Task input.
________________________________________

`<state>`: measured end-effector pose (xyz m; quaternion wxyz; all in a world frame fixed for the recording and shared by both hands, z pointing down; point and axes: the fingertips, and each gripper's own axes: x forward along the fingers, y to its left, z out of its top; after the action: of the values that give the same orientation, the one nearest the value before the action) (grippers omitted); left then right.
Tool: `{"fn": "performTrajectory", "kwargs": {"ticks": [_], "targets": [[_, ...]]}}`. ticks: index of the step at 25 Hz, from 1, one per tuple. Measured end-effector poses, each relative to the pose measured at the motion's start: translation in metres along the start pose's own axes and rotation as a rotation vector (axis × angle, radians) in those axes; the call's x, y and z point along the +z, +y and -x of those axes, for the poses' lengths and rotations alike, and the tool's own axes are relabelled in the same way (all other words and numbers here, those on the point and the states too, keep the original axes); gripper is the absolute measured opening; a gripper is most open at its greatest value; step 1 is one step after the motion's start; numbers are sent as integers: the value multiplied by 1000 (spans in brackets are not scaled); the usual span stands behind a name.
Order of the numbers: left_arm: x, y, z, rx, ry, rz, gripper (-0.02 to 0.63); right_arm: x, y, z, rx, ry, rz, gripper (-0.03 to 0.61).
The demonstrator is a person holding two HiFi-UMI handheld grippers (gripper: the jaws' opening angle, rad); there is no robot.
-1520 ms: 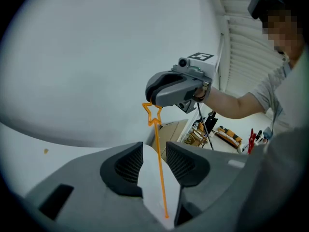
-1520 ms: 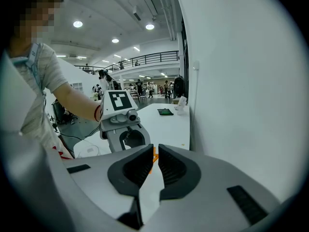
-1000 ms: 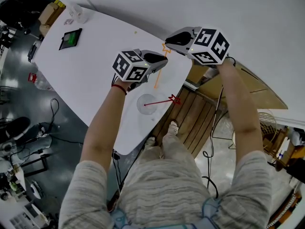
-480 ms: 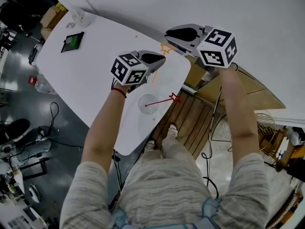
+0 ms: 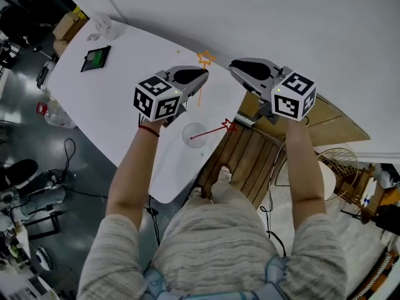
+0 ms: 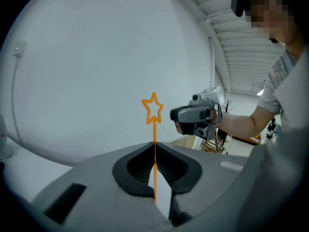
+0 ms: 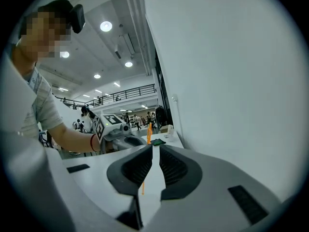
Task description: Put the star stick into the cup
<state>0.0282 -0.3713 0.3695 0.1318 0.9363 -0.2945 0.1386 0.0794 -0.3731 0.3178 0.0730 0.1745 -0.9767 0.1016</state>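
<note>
Left gripper (image 5: 201, 75) pinches thin orange star stick (image 6: 154, 124), standing up; clear round cup (image 5: 193, 136) below, slightly behind. Right gripper (image 7: 152, 151) barely apart, empty.

White table (image 5: 119, 99) against a white wall (image 5: 281, 17), wooden slatted platform (image 5: 250, 161) beside it, dark glossy floor (image 5: 25, 130), round ceiling lights (image 7: 105, 26).

lab hall: floor cables (image 5: 69, 147), mezzanine railing (image 7: 126, 94)
</note>
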Motion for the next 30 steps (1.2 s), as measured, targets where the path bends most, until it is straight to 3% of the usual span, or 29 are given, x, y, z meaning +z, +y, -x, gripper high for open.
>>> {"fn": "performTrajectory", "kwargs": {"ticks": [10,30], "targets": [[24,-29,51,52,-132,12,20,-36,28,33,-75,-47,-111,35],[9,-82,98,40,-261,24,20,-63,67,70,-290,-67,-135,35]]}}
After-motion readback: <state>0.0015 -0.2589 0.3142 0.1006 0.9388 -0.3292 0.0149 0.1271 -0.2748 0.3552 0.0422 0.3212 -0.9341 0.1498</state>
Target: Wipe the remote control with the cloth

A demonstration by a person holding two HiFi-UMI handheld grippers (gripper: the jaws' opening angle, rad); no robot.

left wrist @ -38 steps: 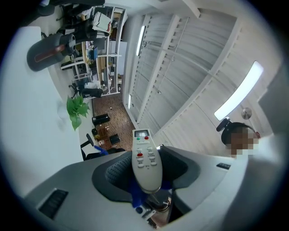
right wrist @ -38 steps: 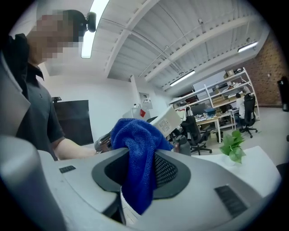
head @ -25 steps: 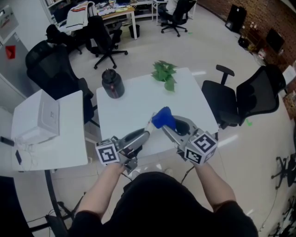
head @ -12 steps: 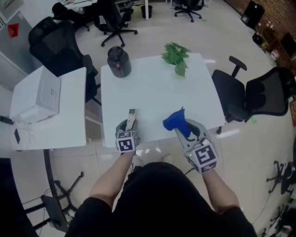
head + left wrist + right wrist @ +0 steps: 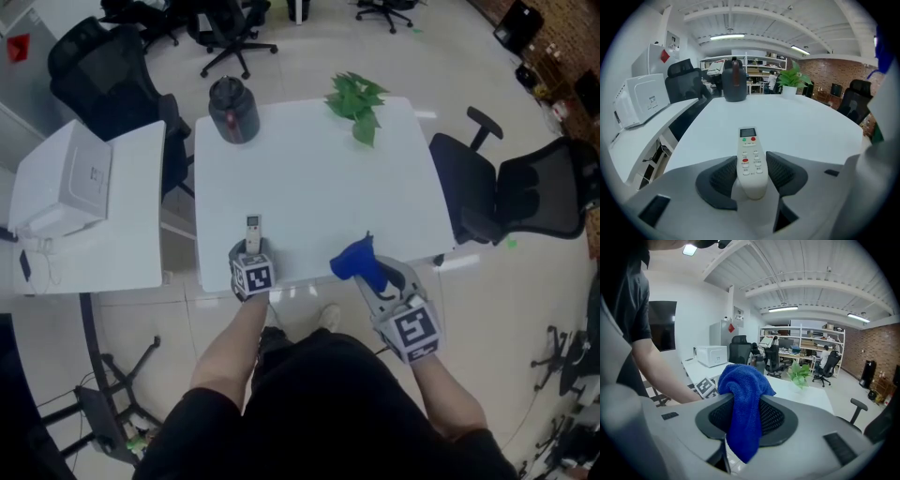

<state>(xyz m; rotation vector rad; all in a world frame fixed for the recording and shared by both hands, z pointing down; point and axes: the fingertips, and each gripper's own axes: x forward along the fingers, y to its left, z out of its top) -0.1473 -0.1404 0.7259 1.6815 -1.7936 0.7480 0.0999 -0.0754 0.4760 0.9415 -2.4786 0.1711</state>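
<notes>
Left gripper (image 5: 250, 249) pinching the remote control (image 5: 252, 225) at the table's (image 5: 309, 178) near edge, right gripper (image 5: 367, 271) clamped on the cloth (image 5: 352, 256) nearby but apart, so the wiping itself looks not yet begun.

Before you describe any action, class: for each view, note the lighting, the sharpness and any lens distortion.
Head view: evenly lit, sharp, white table very bright. Left gripper view: fisheye bows the ceiling beams, corners go black, remote control crisp. Right gripper view: same fisheye, blue cloth crisp, a ceiling lamp flares top left.
</notes>
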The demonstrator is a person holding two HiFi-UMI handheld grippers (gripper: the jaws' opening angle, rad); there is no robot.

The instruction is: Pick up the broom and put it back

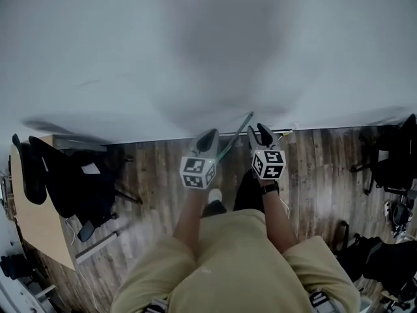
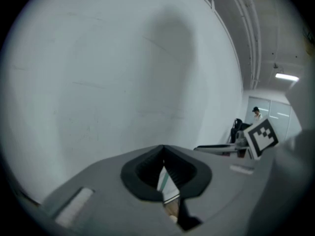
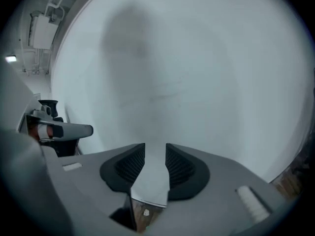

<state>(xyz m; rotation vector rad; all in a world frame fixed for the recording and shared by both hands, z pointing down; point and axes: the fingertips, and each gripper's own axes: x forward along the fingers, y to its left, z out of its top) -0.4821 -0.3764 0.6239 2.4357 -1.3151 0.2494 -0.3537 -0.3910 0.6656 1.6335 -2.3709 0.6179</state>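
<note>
The broom's thin green handle (image 1: 238,134) leans against the white wall (image 1: 195,51), running from upper right down to the left between my two grippers; its lower end is hidden behind my left arm. My left gripper (image 1: 207,137) is raised just left of the handle and apart from it. Its jaw tips meet (image 2: 163,149), with a pale green strip showing through the slit below them. My right gripper (image 1: 263,134) hangs to the right of the handle. A narrow gap stands between its pads (image 3: 155,149), and only bare wall shows through it.
Wooden plank floor (image 1: 156,175) meets the wall at a baseboard with a cable (image 1: 287,133). Black office chairs (image 1: 71,181) and a light wooden desk (image 1: 39,220) stand at the left. More black chairs and bags (image 1: 391,168) crowd the right. A person (image 2: 255,113) stands far off.
</note>
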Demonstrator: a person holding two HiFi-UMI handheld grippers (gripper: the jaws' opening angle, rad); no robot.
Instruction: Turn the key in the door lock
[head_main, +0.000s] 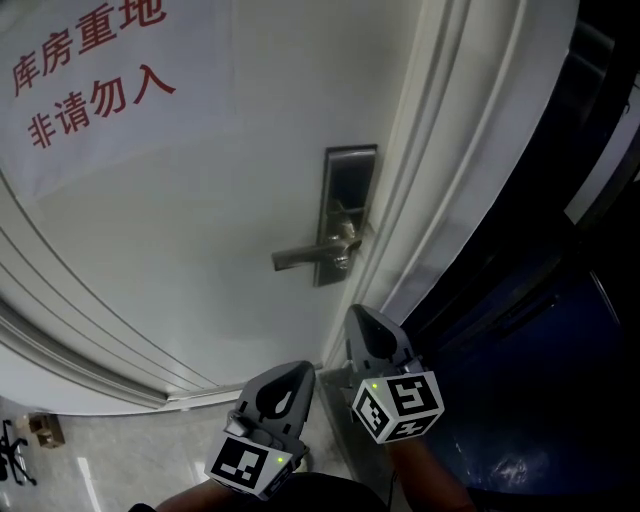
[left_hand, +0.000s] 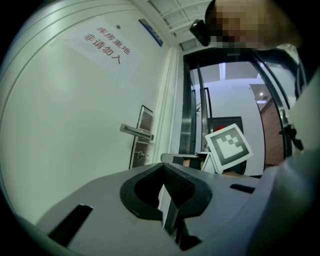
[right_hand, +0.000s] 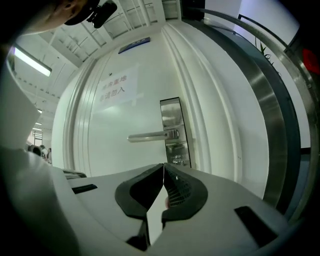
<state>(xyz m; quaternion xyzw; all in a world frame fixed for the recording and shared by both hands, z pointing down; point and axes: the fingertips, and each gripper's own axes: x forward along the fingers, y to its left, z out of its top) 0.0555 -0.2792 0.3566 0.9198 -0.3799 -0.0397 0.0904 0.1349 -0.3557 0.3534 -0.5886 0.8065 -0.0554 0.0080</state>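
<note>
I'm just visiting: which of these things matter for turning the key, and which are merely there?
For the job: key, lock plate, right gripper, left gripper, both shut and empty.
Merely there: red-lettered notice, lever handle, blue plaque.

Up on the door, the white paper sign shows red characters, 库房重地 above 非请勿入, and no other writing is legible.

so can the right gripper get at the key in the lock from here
Probably yes: the right gripper faces the key below the door handle with nothing between them, but its jaws are shut and would have to open first.
</note>
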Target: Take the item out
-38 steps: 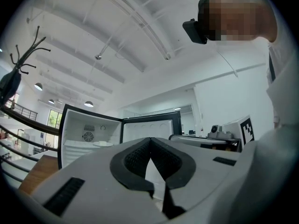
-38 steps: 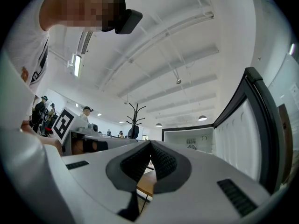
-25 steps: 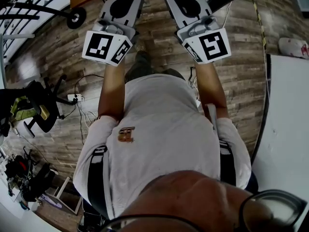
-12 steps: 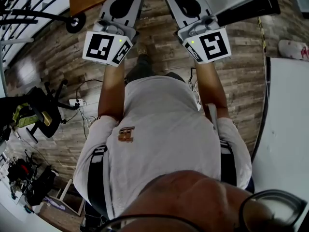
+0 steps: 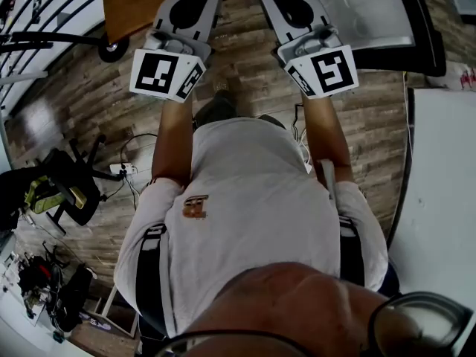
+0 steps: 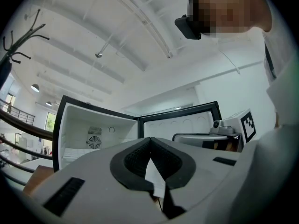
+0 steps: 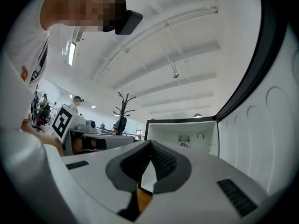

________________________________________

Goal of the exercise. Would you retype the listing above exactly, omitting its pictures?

Result of this exercise.
`<state>`: measured end-effector pose (xyz m; quaternion wxyz; all in a world frame fixed for the recording and shared by both hands, z pointing down; point and axes: the fingertips, and each gripper's own axes: x forward along the fingers, y to its left, z out of its top; after the action: of the values that give the same orientation, the one nearest the value before the action) (grippers omitted); left then right.
Tool: `{"fn": "performTrajectory", "kwargs": {"ticks": [_], "targets": [[_, ...]]}}`. ticks: index of the step at 25 Hz, from 1, one per tuple. Measured end-effector poses, each relative to the pose measured at the motion's start: translation in metres along the start pose's own axes and rotation as a rotation vector (axis × angle, radians) in those axes; the call's x, y and z point along the +z, +y and -x of those axes, for the poses' lengths and rotations alike, and the tool's own axes are relabelled in the same way (all other words and numbers here, those on the point and the states too, keep the original axes); gripper is the absolute measured opening; a gripper is most open at its greatest value; step 1 is one step after the motion's start; numbers are sent as integers: the value multiplied by 1000 (spans in brackets are not scaled); the usual span stands behind a name.
Order of the numbers: left_arm: x, y, z, rx, ry, rz, gripper (-0.02 to 0.63); right_arm: x, y, z, rx, ry, rz, gripper (-0.03 to 0.61).
The demonstrator is a person holding two HiFi-UMI handheld grippers (gripper: the jaws' opening angle, rad); there is no robot.
-1520 ms: 
-1520 ms: 
-1000 ms: 
-480 ms: 
+0 ms: 
+0 ms: 
+0 ms: 
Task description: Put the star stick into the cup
<state>0.0282 -0.3713 0.3695 0.1318 0.9363 -0.2945 0.1386 0.0794 -0.3731 0.3178 0.0730 0.1745 -0.9767 0.1016</state>
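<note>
Left gripper (image 5: 201, 75) pinches thin orange star stick (image 6: 154, 124), standing up; clear round cup (image 5: 193, 136) below, slightly behind. Right gripper (image 7: 152, 151) barely apart, empty.

White table (image 5: 119, 99) against a white wall (image 5: 281, 17), wooden slatted platform (image 5: 250, 161) beside it, dark glossy floor (image 5: 25, 130), round ceiling lights (image 7: 105, 26).

lab hall: floor cables (image 5: 69, 147), mezzanine railing (image 7: 126, 94)
</note>
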Motion for the next 30 steps (1.2 s), as measured, targets where the path bends most, until it is straight to 3% of the usual span, or 29 are given, x, y, z meaning +z, +y, -x, gripper high for open.
>>> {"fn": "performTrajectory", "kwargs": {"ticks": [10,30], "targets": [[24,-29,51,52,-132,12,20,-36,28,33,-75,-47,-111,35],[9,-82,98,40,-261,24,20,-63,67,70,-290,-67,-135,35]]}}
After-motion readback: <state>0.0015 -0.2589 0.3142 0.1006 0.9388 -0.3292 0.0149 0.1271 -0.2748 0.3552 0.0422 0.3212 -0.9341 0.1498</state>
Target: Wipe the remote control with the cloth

A demonstration by a person holding two HiFi-UMI handheld grippers (gripper: the jaws' opening angle, rad); no robot.

left wrist @ -38 steps: 
right wrist @ -38 steps: 
head @ -25 steps: 
head @ -12 steps: 
head + left wrist + right wrist @ +0 steps: 

<state>(xyz m; rotation vector rad; all in a world frame fixed for the recording and shared by both hands, z pointing down; point and axes: the fingertips, and each gripper's own axes: x forward along the fingers, y to its left, z out of its top) -0.1473 -0.1404 0.7259 1.6815 -1.7936 0.7480 0.0999 -0.0754 0.4760 0.9415 -2.4786 0.1711</state>
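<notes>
Left gripper (image 5: 250, 249) pinching the remote control (image 5: 252, 225) at the table's (image 5: 309, 178) near edge, right gripper (image 5: 367, 271) clamped on the cloth (image 5: 352, 256) nearby but apart, so the wiping itself looks not yet begun.

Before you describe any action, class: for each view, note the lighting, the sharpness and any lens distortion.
Head view: evenly lit, sharp, white table very bright. Left gripper view: fisheye bows the ceiling beams, corners go black, remote control crisp. Right gripper view: same fisheye, blue cloth crisp, a ceiling lamp flares top left.
</notes>
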The demonstrator is a person holding two HiFi-UMI handheld grippers (gripper: the jaws' opening angle, rad); there is no robot.

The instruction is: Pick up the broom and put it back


<state>(xyz m; rotation vector rad; all in a world frame fixed for the recording and shared by both hands, z pointing down; point and axes: the fingertips, and each gripper's own axes: x forward along the fingers, y to its left, z out of its top) -0.4821 -0.3764 0.6239 2.4357 -1.3151 0.2494 -0.3537 -0.3910 0.6656 1.6335 -2.3709 0.6179</state>
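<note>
The broom's thin green handle (image 1: 238,134) leans against the white wall (image 1: 195,51), running from upper right down to the left between my two grippers; its lower end is hidden behind my left arm. My left gripper (image 1: 207,137) is raised just left of the handle and apart from it. Its jaw tips meet (image 2: 163,149), with a pale green strip showing through the slit below them. My right gripper (image 1: 263,134) hangs to the right of the handle. A narrow gap stands between its pads (image 3: 155,149), and only bare wall shows through it.
Wooden plank floor (image 1: 156,175) meets the wall at a baseboard with a cable (image 1: 287,133). Black office chairs (image 1: 71,181) and a light wooden desk (image 1: 39,220) stand at the left. More black chairs and bags (image 1: 391,168) crowd the right. A person (image 2: 255,113) stands far off.
</note>
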Demonstrator: a person holding two HiFi-UMI handheld grippers (gripper: the jaws' opening angle, rad); no robot.
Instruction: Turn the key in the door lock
[head_main, +0.000s] 
[left_hand, +0.000s] 
[right_hand, +0.000s] 
<state>(xyz m; quaternion xyzw; all in a world frame fixed for the recording and shared by both hands, z pointing down; point and axes: the fingertips, and each gripper's own axes: x forward along the fingers, y to its left, z out of its top) 0.0555 -0.2792 0.3566 0.9198 -0.3799 -0.0397 0.0904 0.1349 -0.3557 0.3534 -0.5886 0.8065 -0.0554 0.0080</state>
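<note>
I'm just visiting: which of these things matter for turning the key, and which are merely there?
For the job: key, lock plate, right gripper, left gripper, both shut and empty.
Merely there: red-lettered notice, lever handle, blue plaque.

Up on the door, the white paper sign shows red characters, 库房重地 above 非请勿入, and no other writing is legible.

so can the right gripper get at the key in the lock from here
Probably yes: the right gripper faces the key below the door handle with nothing between them, but its jaws are shut and would have to open first.
</note>
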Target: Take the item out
-38 steps: 
-38 steps: 
-25 steps: 
-12 steps: 
+0 steps: 
+0 steps: 
+0 steps: 

No further output is needed for the exercise.